About this exercise: However many lines the data holds, transcribe them all exactly.

Given material:
-.-.-

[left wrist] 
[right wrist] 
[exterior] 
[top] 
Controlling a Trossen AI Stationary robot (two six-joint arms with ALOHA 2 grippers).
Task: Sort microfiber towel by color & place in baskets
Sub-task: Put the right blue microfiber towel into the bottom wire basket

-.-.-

Result below:
[left wrist] 
[right wrist] 
[exterior] 
[top] 
Controlling a Trossen AI Stationary robot (two six-joint arms with ALOHA 2 grippers).
Task: Sort microfiber towel by color & place in baskets
Sub-task: Put the right blue microfiber towel into the bottom wire basket

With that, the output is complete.